The sausage al ceppo belongs to remote times, to centuries-old country and peasant lifestyles, of which traces are increasingly being lost that concern, beyond Linguaglossa, also the neighboring municipalities of Piedimonte Etneo and Castiglione always in the Etna area of ​​the province of Catania

The name derives from the fact that the meat was not minced as is the case for most salami throughout Italy, but minced on a large butchers' oak log with a large knife.

They were losing track of it but the combative mayor of Linguaglossa Salvatore Puglisi thought it best to start a project to keep this tradition alive which was disappearing for reasons of health and hygiene regulations and also of economic profitability. The winning idea was to bring the case to the attention of Slow Food to guarantee a future for Salsiccia al ceppo. His foresight has been rewarded: from today the Linguaglossa strain sausage has become part of the Slow Food Presidia, the fifty-first to be exact, of Sicily, which holds the national primacy of presidia.

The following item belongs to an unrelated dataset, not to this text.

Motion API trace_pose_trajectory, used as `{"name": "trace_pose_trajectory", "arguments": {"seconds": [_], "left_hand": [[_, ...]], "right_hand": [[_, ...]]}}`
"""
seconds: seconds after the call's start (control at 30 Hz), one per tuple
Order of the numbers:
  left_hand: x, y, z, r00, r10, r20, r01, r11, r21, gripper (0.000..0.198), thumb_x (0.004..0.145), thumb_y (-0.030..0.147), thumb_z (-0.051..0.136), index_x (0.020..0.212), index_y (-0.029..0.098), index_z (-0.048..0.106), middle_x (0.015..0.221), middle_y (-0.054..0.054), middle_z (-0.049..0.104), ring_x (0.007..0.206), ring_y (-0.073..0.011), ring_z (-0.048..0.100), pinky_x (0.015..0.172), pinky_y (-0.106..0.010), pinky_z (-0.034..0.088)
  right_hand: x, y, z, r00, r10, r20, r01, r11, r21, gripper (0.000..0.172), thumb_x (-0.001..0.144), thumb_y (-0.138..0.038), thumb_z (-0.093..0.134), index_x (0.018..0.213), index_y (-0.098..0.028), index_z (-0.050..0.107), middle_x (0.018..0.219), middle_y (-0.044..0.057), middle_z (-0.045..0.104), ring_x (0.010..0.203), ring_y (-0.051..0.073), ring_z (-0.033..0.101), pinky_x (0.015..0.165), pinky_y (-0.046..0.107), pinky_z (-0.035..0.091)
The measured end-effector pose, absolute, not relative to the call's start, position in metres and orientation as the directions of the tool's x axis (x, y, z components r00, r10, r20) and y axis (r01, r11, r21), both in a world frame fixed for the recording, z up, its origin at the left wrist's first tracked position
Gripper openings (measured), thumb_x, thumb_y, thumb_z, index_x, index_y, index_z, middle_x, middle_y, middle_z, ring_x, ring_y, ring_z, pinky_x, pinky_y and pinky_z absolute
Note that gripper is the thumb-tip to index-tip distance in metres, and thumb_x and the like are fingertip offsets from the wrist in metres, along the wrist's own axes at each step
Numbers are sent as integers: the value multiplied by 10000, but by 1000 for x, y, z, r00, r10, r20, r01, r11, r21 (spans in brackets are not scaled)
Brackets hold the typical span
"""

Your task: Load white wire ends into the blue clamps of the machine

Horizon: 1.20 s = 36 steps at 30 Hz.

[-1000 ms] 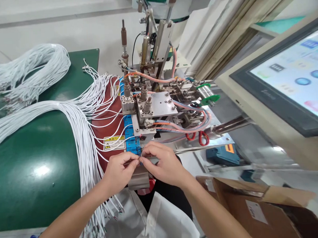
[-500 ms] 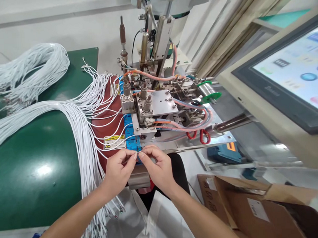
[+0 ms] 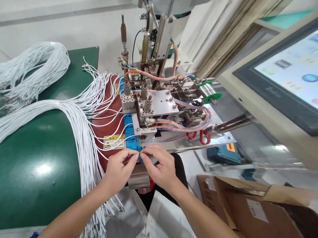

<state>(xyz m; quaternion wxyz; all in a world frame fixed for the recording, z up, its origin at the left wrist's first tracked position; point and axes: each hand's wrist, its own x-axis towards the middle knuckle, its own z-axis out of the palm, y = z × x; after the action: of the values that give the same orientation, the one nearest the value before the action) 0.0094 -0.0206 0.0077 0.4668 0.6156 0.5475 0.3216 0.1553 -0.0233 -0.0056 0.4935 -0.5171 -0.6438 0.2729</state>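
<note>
My left hand [image 3: 118,170] and my right hand [image 3: 159,165] meet fingertip to fingertip at the front of a small metal machine [image 3: 153,108]. Both pinch the end of a thin white wire [image 3: 138,154] just in front of a row of blue clamps [image 3: 130,134]. Several more white wires [image 3: 79,115] fan from the clamps over a green curved cover [image 3: 37,166] to the left. A yellow warning label [image 3: 114,142] sits on the red panel next to my left hand.
A touch screen [image 3: 291,74] in a beige housing stands at the right. An open cardboard box [image 3: 252,202] lies at the lower right. A coil of white wires [image 3: 27,72] rests at the far left. Red-handled scissors [image 3: 199,135] and a blue tool [image 3: 222,153] lie by the machine.
Both hands rose slightly toward the blue clamps and stay pinched together on the wire end. The view shifted a little; nothing else moved.
</note>
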Motion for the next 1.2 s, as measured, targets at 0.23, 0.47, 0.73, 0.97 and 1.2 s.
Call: {"name": "trace_pose_trajectory", "arguments": {"seconds": [0.23, 0.47, 0.73, 0.97, 1.2], "left_hand": [[-4, -8, 16, 297, 955, -18, 697, -204, 688, 167, 811, 222, 502, 952, 211, 590, 865, -19, 612, 729, -147, 578, 695, -275, 460], [-12, 3, 4, 386, 922, 25, 710, -314, 630, 177, 831, 139, 454, 871, 194, 617, 845, -37, 605, 817, -167, 568, 760, -309, 452], [-10, 5, 2, 371, 929, 1, 725, -290, 625, 164, 813, 109, 459, 841, 176, 606, 817, -31, 615, 798, -166, 568, 745, -314, 447], [-4, 7, 7, 376, 926, -45, 789, -293, 540, 193, 794, 64, 426, 810, 159, 593, 790, -43, 598, 764, -179, 564, 714, -320, 445], [-3, 7, 9, 357, 931, -71, 817, -274, 508, 192, 807, 70, 415, 817, 148, 590, 795, -56, 587, 771, -188, 562, 719, -327, 445]], "right_hand": [[163, -17, -24, 39, 986, 164, 501, 122, -857, 133, 809, -230, 475, 707, -185, 548, 642, 15, 585, 590, 140, 530, 586, 256, 422], [165, -12, -36, -7, 997, 77, 583, 67, -810, 138, 813, -230, 436, 727, -189, 536, 689, 21, 597, 643, 155, 545, 606, 257, 400], [167, -7, -28, -10, 996, -85, 644, -59, -763, 149, 782, -265, 456, 676, -210, 546, 656, 4, 610, 602, 160, 537, 571, 262, 369], [173, 0, -33, -85, 981, -175, 619, -86, -781, 156, 791, -282, 448, 676, -209, 524, 624, -15, 583, 577, 147, 514, 559, 247, 356], [171, 5, -32, -202, 979, -19, 646, 119, -754, 327, 887, -337, 304, 612, -209, 424, 575, -20, 490, 569, 138, 475, 552, 240, 315]]}}
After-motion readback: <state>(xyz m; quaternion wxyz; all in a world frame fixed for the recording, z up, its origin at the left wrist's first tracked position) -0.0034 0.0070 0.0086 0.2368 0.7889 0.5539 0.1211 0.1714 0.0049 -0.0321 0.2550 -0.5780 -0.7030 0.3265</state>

“Being part of the association – comments Puglisi with satisfaction – means having the opportunity to compare ourselves with other restaurateurs, with the world market as well as giving our butchers the possibility of entering markets that weren't there before, because our traditions have need a global market to be known and valued”.

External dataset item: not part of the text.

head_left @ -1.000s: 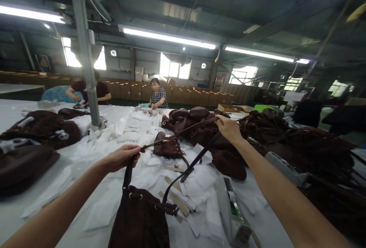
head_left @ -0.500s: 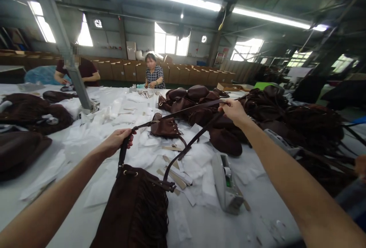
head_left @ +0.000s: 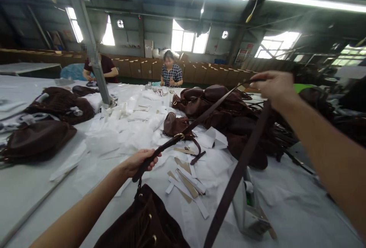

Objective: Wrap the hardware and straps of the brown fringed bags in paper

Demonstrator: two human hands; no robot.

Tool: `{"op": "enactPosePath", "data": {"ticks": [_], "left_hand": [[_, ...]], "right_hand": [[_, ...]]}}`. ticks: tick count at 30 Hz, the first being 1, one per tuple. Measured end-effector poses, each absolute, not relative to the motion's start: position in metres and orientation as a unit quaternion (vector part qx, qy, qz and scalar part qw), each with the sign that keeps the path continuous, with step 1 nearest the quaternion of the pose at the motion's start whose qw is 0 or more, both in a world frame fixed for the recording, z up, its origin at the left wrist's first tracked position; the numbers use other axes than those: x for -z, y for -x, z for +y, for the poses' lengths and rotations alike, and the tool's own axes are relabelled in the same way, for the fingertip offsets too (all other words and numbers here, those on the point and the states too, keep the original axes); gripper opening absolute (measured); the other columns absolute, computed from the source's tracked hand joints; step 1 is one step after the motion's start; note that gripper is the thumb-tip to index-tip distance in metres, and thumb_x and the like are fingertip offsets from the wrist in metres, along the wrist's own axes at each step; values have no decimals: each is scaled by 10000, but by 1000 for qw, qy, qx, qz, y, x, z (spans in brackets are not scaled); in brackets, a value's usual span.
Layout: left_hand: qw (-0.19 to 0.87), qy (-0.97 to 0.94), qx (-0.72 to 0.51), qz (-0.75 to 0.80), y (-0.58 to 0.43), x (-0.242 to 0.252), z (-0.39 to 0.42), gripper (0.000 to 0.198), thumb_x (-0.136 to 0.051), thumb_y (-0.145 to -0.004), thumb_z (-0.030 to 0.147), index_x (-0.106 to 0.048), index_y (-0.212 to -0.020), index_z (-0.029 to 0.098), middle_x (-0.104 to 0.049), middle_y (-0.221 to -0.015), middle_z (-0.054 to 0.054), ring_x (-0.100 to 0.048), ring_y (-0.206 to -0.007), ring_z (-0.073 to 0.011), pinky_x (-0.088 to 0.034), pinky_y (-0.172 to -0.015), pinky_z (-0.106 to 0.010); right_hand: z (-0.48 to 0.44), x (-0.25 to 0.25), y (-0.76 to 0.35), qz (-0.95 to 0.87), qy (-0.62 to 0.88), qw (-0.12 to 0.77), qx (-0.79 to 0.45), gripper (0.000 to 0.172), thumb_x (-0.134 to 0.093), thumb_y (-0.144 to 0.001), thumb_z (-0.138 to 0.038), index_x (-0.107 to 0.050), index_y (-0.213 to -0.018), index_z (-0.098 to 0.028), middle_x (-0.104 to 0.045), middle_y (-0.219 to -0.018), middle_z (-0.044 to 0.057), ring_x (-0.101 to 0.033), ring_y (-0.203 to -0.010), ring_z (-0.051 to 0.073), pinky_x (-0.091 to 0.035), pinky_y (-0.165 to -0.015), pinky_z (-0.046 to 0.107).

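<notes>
A dark brown fringed bag (head_left: 140, 221) with gold eyelets is at the bottom of the head view, partly cut off by the frame edge. Its long strap (head_left: 211, 108) runs up from the bag through a gold buckle (head_left: 180, 136). My left hand (head_left: 144, 161) is closed around the strap's lower part, just above the bag. At the upper right my right hand (head_left: 274, 86) pinches the strap where it folds over, holding it raised. From there the other length of strap hangs down to the bottom edge.
White tissue and paper strips (head_left: 188, 183) litter the table. A grey tape dispenser (head_left: 251, 210) stands at right, partly behind the strap. Brown bags are piled at right (head_left: 217, 95) and left (head_left: 42, 137). A metal post (head_left: 88, 30) rises at left. Two people work across the table.
My right hand has lifted the strap higher and closer to me. My left hand has moved down and right along with the bag. The whole view has swung left.
</notes>
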State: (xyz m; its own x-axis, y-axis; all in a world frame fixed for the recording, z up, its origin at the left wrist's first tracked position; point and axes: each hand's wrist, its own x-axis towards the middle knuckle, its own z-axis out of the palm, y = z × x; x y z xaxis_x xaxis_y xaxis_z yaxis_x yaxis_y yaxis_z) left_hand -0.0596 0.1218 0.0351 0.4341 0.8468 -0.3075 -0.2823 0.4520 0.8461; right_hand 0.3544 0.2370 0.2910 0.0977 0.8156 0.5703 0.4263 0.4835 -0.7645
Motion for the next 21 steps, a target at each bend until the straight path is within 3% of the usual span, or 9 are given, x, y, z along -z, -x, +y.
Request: {"op": "enactPosePath", "data": {"ticks": [3, 5, 9, 13, 18, 21], "left_hand": [[774, -361, -357, 378, 56, -25, 127, 299, -635, -829, 351, -654, -949, 78, -587, -713, -59, -502, -516, -70, -385, -416, -151], [777, -360, -352, 378, 58, -18, 132, 304, -630, -828, 364, -656, -956, 90, -593, -730, -58, -479, -489, -59, -331, -371, -139], [785, -366, -332, 374, 63, -11, 136, 342, -665, -793, 398, -673, -961, 101, -583, -745, -47, -456, -468, -48, -281, -351, -139], [798, -381, -299, 358, 68, -11, 138, 398, -680, -776, 431, -679, -1004, 105, -564, -692, -31, -469, -466, -63, -296, -366, -159], [815, -400, -264, 324, 74, -9, 142, 374, -638, -811, 429, -684, -1000, 109, -572, -634, -31, -493, -431, -77, -329, -375, -175], [817, -415, -253, 310, 74, -8, 145, 363, -631, -817, 406, -693, -974, 85, -599, -619, -49, -519, -421, -89, -329, -369, -173]], "right_hand": [[257, -219, -334, -700, 530, 467, -102, 187, -752, -572, -126, -610, -628, -234, -611, -641, 41, -607, -785, 282, -467, -821, 488], [258, -176, -313, -737, 532, 408, -85, 202, -747, -557, -121, -659, -710, -219, -674, -775, 88, -624, -873, 330, -456, -867, 518], [237, -120, -260, -819, 469, 317, -98, 240, -664, -725, -218, -693, -963, -217, -695, -1039, 96, -646, -979, 281, -488, -915, 432], [215, -94, -219, -894, 350, 238, -144, 381, -650, -785, -214, -625, -1164, -239, -665, -1166, 68, -616, -1082, 238, -473, -960, 367], [199, -76, -192, -919, 274, 209, -193, 635, -784, -703, -338, -546, -1278, -210, -639, -1210, 109, -606, -1091, 258, -459, -947, 347], [192, -71, -178, -937, 217, 193, -195, 455, -715, -789, -385, -609, -1190, -198, -696, -1039, 90, -637, -965, 217, -460, -879, 319]]}}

«The particularity of this sausage concerns the way in which we treat the meat – explains Anthony Russo, contact person for the three producers who have so far joined the Presidium -. We use a blade called partituri, a sort of cleaver, with which we chop five cuts of pork, the leg, the bacon, the lard, the capocollo and the shoulder, over the oak wood. Ours is an entirely artisanal work and using the stock is important because, in this way, the meat takes on a different flavor compared to what happens in industrial sausages, where the grinding takes place using machinery».

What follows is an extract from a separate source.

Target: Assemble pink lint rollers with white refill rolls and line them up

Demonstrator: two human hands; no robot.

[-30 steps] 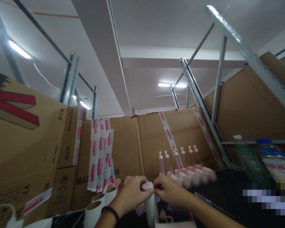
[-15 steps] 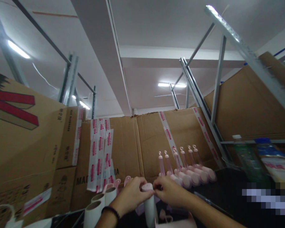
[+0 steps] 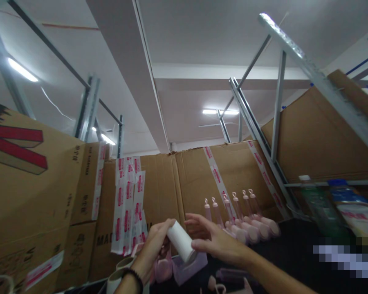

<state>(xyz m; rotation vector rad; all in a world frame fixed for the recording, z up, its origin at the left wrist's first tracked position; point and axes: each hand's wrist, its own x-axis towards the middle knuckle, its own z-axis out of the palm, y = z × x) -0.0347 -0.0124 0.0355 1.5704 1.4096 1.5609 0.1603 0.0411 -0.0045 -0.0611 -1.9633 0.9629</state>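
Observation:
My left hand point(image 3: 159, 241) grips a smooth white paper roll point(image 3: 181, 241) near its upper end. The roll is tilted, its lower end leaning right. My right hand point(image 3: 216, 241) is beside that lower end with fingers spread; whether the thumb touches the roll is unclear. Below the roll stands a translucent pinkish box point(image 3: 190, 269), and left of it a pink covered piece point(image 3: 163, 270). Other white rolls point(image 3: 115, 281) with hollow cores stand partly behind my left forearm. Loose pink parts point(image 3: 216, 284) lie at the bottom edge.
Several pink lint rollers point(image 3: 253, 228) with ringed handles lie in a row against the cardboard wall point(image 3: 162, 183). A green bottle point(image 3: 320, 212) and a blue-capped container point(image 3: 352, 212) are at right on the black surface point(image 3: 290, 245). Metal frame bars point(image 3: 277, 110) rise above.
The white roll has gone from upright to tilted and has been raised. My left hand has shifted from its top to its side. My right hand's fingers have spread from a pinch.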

 The minced meat (some butchers also use bacon) is kneaded by hand and seasoned with salt, black pepper and wild fennel seeds harvested on Etna. To this basic recipe, then, each butcher adds a personal touch, combining different doses of the individual cuts according to his own taste, inspiration and availability, and sometimes adding some other flavor, such as semi-dried tomato and seasoned provola.

«The launch of the Linguaglossa Ceppo Sausage Presidium is recognition of an entire area that has always been dedicated to the production of excellent meats – says the Slow Food coordinator of the Presidium, Riccardo Randello -. But perhaps, over the years, this tradition could have been lost without the work done by Slow Food». For some time, in fact, this specialty has been included in the Ark of Taste, the register in which for almost 25 years our association has been reporting foods at risk of extinction all over the world. The recognition as a Presidium comes at the end of a couple of years of work, stimulated and supported by the Municipality of Linguaglossa which believed in the opportunity to systematize a resource that has always been present in the area. From now on, the work to be done will be even greater: Francesco Sottile, professor of Biodiversity and quality of the agri-food system at the University of Palermo and technician of the Slow Food Foundation for Biodiversity Onlus, explains that «the aim is to strengthen the supply chain starting from breeding. Already today the producers use exclusively meat from pigs born and raised in Sicily, but the hope is to see the birth of farms close to Linguaglossa. Realities that, of course, place animal welfare at the center of their work».

According to Filoteo degli Omodei, one of the greatest scholars of Sicily of the century. XVI who dealt with the history and geography of Sicily and Etna, the foundation of Linguaglossa dates back to the year 1100 by a colony of Genoese and Lombard adventurers who settled here to extract the resin from the pines of the Etna forest and here they built some houses in the woods giving life to a real village. The etymology of the denomination comes from Latin and Greek with a clear reference to the tongue of lava erupted in the first half of the 600s. But another thesis refers to the speech of these people of Gallic origins considered coarse.